## EXERCISE AIM
Count the lines below containing "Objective"; state the number only.

(Records from a data collection)
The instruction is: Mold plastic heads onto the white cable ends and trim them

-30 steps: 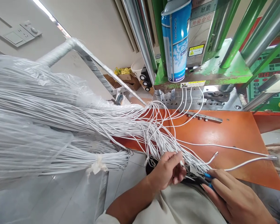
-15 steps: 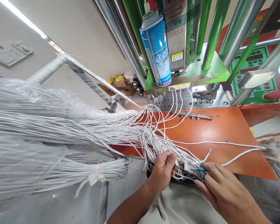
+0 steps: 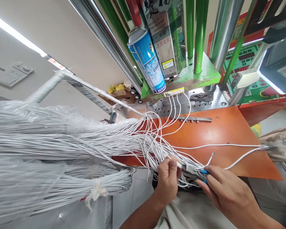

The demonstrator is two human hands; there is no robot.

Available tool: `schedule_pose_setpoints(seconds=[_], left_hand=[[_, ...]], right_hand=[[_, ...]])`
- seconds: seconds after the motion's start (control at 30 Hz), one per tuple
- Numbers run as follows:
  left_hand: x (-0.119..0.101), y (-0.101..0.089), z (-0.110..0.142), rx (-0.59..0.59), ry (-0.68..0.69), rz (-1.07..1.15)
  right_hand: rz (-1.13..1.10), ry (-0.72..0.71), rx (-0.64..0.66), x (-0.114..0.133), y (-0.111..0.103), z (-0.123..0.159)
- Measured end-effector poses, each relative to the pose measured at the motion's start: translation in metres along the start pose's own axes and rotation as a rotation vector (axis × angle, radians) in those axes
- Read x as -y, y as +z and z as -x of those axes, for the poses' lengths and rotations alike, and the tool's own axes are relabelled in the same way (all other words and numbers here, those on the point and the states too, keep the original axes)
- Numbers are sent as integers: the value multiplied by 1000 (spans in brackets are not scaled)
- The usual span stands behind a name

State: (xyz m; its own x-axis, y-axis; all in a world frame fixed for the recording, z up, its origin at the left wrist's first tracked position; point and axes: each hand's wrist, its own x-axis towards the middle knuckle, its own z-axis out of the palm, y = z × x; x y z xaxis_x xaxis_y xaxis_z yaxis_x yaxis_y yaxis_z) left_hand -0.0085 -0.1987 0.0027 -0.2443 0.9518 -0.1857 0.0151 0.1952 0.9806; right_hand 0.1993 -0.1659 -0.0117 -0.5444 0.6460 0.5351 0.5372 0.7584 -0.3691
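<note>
A thick bundle of white cables (image 3: pixel 62 140) runs from the left, partly wrapped in clear plastic, and fans out over the edge of an orange worktable (image 3: pixel 219 133). My left hand (image 3: pixel 168 178) is closed, pinching cable ends near the table's front edge. My right hand (image 3: pixel 225 194) is closed round a blue-handled tool (image 3: pixel 203 173), whose tip meets the cable ends beside my left thumb. Several cables (image 3: pixel 178 108) lead up into the metal mould block (image 3: pixel 200 98) of the green machine.
A blue spray can (image 3: pixel 146 63) stands on the green machine's platen (image 3: pixel 200 76). A green control panel (image 3: pixel 243 63) is at right. Cardboard boxes (image 3: pixel 119 92) sit on the floor behind. A tied cable bundle (image 3: pixel 97 187) hangs low left. Cloth (image 3: pixel 276 146) lies at the right edge.
The view has tilted upward and shifted, so the machine appears higher and closer. Both hands stay at the cable ends, shifting slightly left, the left hand turning more upright.
</note>
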Motion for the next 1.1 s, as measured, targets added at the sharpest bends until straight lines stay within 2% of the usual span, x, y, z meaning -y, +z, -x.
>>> schedule_pose_setpoints(seconds=[0.07,0.17,0.23,0.33,0.5,0.63,0.73,0.83,0.97,1.1], left_hand=[[-2,0,-5,40,-54,24],[-9,-3,-12,185,-154,85],[-12,-3,-15,230,-192,116],[-13,-1,-13,168,-138,71],[-6,4,-9,87,59,-105],[0,7,-10,57,27,-25],[0,10,-13,12,-12,49],[-5,9,-17,67,-65,91],[-13,2,-22,238,-79,94],[-15,-2,-24,258,-36,16]], right_hand=[[24,-18,-3,-4,-2,-4],[34,-51,11,-12,-2,-6],[33,-74,25,-16,-1,-5],[49,-91,29,-19,1,-4],[102,-96,9,-19,6,-2],[34,-79,-11,-17,5,-5],[72,-66,-11,-18,0,-12],[102,-80,10,-22,-4,-19],[64,-111,1,-29,-5,-23],[58,-111,15,-30,-3,-25]])
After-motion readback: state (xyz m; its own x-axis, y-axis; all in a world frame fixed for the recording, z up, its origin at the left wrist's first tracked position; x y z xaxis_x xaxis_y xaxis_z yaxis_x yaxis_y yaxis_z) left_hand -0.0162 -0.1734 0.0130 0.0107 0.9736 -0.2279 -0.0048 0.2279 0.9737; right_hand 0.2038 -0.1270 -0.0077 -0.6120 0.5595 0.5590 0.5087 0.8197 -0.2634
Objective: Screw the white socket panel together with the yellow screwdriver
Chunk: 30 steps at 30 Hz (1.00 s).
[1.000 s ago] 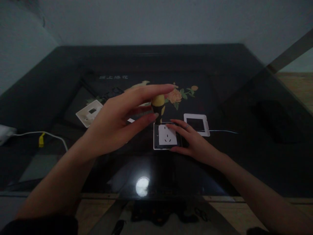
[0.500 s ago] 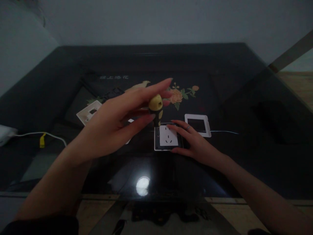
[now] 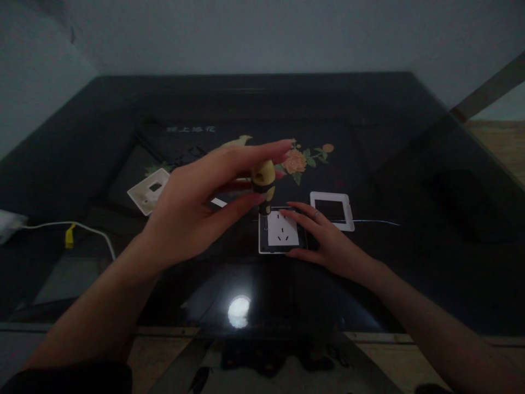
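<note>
Between the thumb and fingers of my left hand point(image 3: 200, 197) is a screwdriver point(image 3: 263, 178) with a yellow and black handle, held upright. Its lower end points down at the left side of a wall socket point(image 3: 283, 229), a white five-hole face in a dark frame with a white edge. The tip is hard to make out. My right hand point(image 3: 324, 235) rests on the socket's right side, fingers bent around its edge and pressing on its face. A ring shows on one finger.
A white frame cover point(image 3: 349, 212) lies beyond my right hand. Behind my left hand sits a white back box point(image 3: 147, 191), with a white strip point(image 3: 219, 202) nearby. A white cable point(image 3: 92, 229) with a yellow tag point(image 3: 69, 236) lies at the left on the glossy black table point(image 3: 369, 295).
The screwdriver's handle has turned slightly and leans a little differently, and my left fingers have shifted round it. My right hand and the socket have stayed in place.
</note>
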Each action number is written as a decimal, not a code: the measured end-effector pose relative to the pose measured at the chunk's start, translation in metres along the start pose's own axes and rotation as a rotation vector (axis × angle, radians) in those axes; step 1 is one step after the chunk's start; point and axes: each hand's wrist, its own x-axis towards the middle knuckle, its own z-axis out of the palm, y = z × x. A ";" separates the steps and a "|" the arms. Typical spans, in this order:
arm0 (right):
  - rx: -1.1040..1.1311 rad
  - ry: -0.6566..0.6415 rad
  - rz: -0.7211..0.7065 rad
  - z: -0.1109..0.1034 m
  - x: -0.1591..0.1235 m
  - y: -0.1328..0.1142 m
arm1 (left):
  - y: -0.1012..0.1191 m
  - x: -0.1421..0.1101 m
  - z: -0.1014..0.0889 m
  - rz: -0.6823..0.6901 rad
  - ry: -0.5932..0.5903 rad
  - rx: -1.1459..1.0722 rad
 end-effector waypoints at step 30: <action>0.000 -0.002 0.001 -0.001 0.001 -0.001 | -0.003 0.003 -0.001 0.121 0.078 0.180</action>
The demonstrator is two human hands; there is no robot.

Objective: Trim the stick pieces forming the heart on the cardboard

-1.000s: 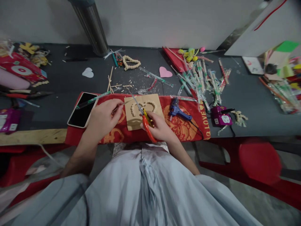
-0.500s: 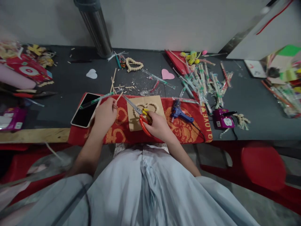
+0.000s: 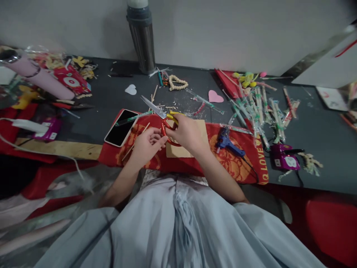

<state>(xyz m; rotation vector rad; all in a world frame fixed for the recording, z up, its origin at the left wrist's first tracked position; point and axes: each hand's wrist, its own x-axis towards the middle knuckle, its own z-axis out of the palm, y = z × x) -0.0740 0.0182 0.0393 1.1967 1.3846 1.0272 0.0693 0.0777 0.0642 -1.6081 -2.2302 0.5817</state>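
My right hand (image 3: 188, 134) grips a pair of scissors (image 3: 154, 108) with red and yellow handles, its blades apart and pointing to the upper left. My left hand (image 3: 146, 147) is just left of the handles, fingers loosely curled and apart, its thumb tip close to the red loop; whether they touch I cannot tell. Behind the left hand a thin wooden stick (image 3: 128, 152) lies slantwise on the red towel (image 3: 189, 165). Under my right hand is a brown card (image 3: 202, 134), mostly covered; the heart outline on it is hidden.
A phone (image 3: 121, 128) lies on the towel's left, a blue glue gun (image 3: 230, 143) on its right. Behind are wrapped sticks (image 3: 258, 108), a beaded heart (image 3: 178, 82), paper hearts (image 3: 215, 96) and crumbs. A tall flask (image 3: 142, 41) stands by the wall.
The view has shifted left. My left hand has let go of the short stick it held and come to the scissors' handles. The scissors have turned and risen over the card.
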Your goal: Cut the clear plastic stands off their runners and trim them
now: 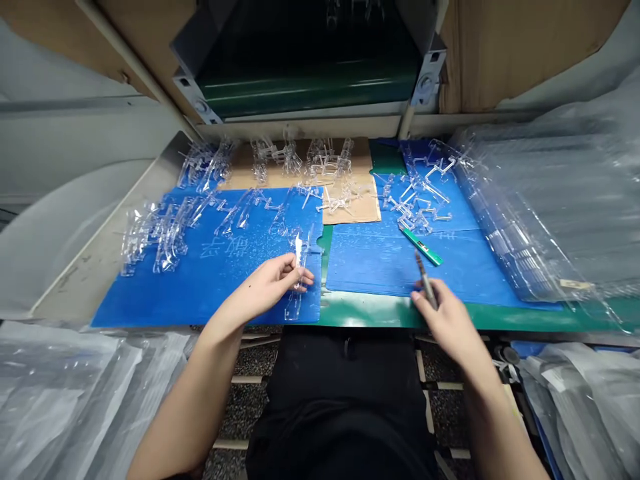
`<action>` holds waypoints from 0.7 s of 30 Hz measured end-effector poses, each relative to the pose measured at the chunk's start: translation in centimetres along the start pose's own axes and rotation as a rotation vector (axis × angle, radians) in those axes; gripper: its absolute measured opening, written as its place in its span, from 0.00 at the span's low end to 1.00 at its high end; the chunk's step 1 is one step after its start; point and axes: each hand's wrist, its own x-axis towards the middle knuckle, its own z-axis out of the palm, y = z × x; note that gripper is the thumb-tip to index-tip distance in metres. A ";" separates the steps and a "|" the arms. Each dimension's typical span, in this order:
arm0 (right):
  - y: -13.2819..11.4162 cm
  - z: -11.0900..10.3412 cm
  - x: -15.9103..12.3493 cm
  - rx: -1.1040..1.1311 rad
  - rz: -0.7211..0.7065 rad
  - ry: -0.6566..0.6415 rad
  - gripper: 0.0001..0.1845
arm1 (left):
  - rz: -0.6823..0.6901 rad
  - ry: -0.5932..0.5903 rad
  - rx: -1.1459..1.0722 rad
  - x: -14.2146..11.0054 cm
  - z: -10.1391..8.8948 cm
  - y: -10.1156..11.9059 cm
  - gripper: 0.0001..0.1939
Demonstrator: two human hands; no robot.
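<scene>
My left hand point(270, 283) is closed on a clear plastic part point(299, 267), holding it upright over the left blue mat point(165, 293). My right hand point(445, 317) grips a thin grey knife-like tool point(424, 277), its tip pointing away from me over the right blue mat point(380, 263). A green utility knife point(421, 245) lies on that mat just beyond the tool. Several clear plastic parts lie in rows on the left mat point(155, 230) and in a loose heap point(415, 193) at the back right.
Brown cardboard point(357, 207) lies at the back centre with more clear parts on it. A green conveyor belt point(310, 87) ends above the bench. Stacked clear plastic trays point(545, 200) fill the right side. Plastic bags point(65, 393) sit at the lower left and right.
</scene>
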 end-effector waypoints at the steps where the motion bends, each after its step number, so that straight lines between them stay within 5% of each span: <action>1: 0.2 -1.2 0.9 -0.105 -0.001 0.105 0.25 | -0.005 -0.010 0.000 -0.3 -0.3 -0.2 0.15; 4: -0.1 -4.6 4.0 -0.357 -0.001 0.332 0.30 | 0.032 0.038 0.145 -0.1 -0.7 0.3 0.10; 7: -0.6 -6.6 6.6 -0.517 0.018 0.446 0.32 | 0.110 0.363 0.457 1.8 -0.4 1.3 0.16; 9: -0.3 -6.9 7.7 -0.589 0.040 0.489 0.32 | 0.101 0.451 0.606 3.6 -0.1 1.6 0.22; 13: 1.6 -6.0 8.4 -0.674 0.057 0.555 0.28 | 0.112 0.330 0.696 6.5 0.4 2.1 0.06; 15: 2.4 -5.4 8.2 -0.697 0.041 0.586 0.27 | 0.172 0.298 0.703 7.6 0.9 3.3 0.12; 21: 0.5 -2.7 7.0 -0.726 -0.116 0.611 0.30 | 0.528 0.201 0.607 14.4 6.6 12.4 0.10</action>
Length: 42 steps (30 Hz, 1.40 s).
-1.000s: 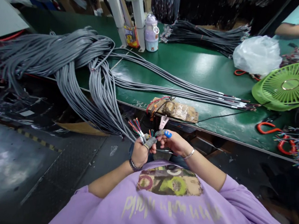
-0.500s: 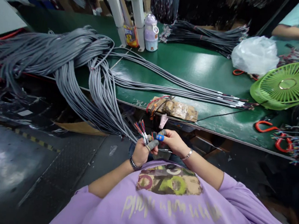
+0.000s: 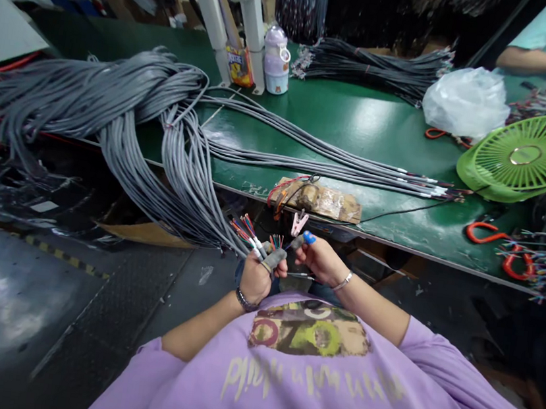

## ANSWER BOX
2